---------- Data excerpt

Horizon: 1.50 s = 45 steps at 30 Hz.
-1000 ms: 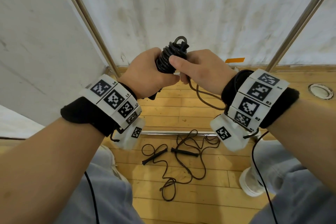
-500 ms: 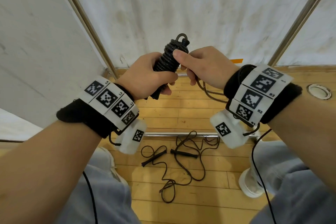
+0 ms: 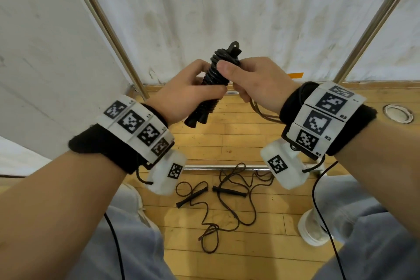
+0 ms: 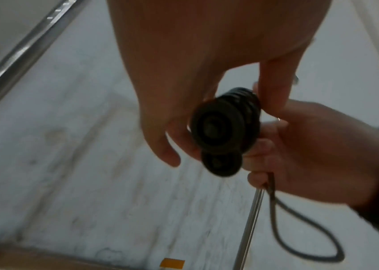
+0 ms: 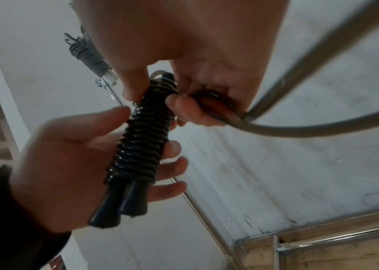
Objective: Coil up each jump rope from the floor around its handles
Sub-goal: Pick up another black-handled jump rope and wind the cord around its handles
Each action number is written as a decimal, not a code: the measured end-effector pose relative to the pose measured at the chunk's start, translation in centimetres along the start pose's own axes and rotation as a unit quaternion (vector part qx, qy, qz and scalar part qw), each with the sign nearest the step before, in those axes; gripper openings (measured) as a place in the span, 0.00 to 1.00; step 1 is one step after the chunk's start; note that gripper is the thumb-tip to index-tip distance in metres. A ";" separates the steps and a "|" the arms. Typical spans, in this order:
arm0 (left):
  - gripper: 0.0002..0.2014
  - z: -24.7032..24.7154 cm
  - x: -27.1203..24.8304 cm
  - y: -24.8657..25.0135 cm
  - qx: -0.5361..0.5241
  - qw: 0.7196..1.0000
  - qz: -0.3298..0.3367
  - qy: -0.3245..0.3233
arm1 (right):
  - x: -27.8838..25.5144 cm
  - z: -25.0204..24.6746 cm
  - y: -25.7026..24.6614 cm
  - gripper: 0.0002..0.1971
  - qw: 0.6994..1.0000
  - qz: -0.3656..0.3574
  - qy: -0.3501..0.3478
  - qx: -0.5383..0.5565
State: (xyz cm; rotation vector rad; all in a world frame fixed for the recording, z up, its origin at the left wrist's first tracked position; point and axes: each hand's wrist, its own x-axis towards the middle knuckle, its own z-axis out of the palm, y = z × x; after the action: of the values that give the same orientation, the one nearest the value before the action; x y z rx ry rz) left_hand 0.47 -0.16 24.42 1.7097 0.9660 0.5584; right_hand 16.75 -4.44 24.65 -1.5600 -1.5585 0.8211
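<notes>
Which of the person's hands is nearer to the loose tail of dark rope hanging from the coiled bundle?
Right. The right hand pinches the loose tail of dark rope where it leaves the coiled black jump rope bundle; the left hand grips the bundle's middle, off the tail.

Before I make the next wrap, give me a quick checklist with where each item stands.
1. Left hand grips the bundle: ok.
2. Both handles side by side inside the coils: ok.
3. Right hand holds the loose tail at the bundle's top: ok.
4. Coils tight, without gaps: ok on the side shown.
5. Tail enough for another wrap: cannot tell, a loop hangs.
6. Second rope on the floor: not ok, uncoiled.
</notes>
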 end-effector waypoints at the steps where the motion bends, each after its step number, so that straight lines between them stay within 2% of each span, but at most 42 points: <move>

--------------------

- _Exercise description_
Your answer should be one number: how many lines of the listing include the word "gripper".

- _Exercise answer_
3